### TASK REQUIREMENTS
Would you output the entries below only from the line containing "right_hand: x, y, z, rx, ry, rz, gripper" through the line containing "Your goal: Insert", exactly as they stand and with both ends included?

### TASK MATERIAL

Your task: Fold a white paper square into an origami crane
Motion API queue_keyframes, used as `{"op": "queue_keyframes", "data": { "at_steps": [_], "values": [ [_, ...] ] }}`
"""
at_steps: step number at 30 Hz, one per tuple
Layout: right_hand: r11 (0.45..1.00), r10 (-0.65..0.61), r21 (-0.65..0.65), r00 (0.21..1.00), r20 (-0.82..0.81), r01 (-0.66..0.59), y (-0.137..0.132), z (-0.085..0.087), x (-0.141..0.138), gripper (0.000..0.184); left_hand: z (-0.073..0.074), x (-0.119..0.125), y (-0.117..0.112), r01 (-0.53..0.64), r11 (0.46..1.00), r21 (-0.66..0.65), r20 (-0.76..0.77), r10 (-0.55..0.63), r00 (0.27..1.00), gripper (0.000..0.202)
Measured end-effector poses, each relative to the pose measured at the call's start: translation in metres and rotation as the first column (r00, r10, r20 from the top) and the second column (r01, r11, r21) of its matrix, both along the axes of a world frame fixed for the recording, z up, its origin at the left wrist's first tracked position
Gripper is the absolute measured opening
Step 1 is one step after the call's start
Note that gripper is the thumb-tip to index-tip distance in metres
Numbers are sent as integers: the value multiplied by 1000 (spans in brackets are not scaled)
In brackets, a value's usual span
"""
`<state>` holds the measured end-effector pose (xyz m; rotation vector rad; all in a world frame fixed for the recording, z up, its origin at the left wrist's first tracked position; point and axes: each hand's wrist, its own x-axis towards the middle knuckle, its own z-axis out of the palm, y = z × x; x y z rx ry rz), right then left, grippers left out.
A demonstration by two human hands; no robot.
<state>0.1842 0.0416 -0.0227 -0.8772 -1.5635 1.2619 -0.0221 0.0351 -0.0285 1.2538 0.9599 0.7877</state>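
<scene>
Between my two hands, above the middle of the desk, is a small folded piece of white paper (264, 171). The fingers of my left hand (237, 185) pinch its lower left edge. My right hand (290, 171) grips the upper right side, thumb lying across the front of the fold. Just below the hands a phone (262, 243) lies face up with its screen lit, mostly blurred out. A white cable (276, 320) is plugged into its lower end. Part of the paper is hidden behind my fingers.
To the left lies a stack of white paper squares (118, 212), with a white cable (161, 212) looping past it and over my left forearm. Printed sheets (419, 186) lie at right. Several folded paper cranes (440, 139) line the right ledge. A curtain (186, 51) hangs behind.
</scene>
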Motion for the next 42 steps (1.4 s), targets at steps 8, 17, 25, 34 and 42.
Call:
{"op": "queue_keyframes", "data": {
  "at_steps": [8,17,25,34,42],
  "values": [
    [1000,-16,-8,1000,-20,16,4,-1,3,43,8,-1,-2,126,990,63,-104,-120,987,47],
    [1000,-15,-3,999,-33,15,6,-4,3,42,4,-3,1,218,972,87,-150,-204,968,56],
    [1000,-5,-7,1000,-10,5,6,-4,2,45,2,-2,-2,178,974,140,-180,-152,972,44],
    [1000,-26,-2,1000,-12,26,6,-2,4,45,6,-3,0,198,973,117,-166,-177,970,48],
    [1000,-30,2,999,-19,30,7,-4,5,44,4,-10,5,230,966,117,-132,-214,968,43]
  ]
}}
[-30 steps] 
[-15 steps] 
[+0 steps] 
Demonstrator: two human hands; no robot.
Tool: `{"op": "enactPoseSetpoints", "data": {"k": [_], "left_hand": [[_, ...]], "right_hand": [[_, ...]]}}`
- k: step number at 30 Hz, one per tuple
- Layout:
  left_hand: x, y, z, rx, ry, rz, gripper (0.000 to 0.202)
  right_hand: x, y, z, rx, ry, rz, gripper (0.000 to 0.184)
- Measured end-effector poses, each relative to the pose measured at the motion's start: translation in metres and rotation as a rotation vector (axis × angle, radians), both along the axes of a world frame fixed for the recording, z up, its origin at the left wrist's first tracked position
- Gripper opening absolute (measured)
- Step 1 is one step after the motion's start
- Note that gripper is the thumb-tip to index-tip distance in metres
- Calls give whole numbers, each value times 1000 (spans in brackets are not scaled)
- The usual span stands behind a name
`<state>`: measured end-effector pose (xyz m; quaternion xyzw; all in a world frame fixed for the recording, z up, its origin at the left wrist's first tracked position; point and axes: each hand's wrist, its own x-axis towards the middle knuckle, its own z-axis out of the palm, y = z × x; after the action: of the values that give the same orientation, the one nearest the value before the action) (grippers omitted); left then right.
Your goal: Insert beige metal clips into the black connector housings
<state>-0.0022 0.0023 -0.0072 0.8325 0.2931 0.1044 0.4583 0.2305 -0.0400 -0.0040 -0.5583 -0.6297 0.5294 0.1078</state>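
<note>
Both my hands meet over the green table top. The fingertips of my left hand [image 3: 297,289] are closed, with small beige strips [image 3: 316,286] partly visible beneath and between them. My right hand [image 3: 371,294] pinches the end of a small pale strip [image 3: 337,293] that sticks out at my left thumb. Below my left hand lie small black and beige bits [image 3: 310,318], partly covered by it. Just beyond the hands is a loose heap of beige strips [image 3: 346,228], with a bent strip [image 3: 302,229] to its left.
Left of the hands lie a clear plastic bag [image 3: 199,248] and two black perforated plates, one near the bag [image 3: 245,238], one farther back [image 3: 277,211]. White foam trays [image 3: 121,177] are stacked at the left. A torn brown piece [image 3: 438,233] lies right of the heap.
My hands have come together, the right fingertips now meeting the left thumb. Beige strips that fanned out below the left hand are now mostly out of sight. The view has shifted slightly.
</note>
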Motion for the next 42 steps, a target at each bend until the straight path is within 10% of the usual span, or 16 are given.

### SOLUTION FOR THIS TASK
  right_hand: x, y, z, rx, ry, rz, gripper (0.000 to 0.184)
- Measured end-effector poses, each relative to the pose measured at the motion's start: translation in metres and rotation as a rotation vector (axis × angle, radians), both along the axes of a world frame fixed for the recording, z up, its origin at the left wrist's first tracked position
- Gripper opening absolute (measured)
- Step 1 is one step after the motion's start
- Note that gripper is the thumb-tip to index-tip distance in metres
- Calls give whole numbers, each value times 1000 (spans in brackets are not scaled)
- The usual span stands behind a name
`<state>`: measured end-effector pose (xyz m; quaternion xyzw; all in a world frame fixed for the recording, z up, its origin at the left wrist's first tracked position; point and axes: each hand's wrist, its own x-axis towards the middle knuckle, its own z-axis out of the palm, y = z × x; after the action: of the values that give the same orientation, the one nearest the value before the action) (grippers omitted); left then right.
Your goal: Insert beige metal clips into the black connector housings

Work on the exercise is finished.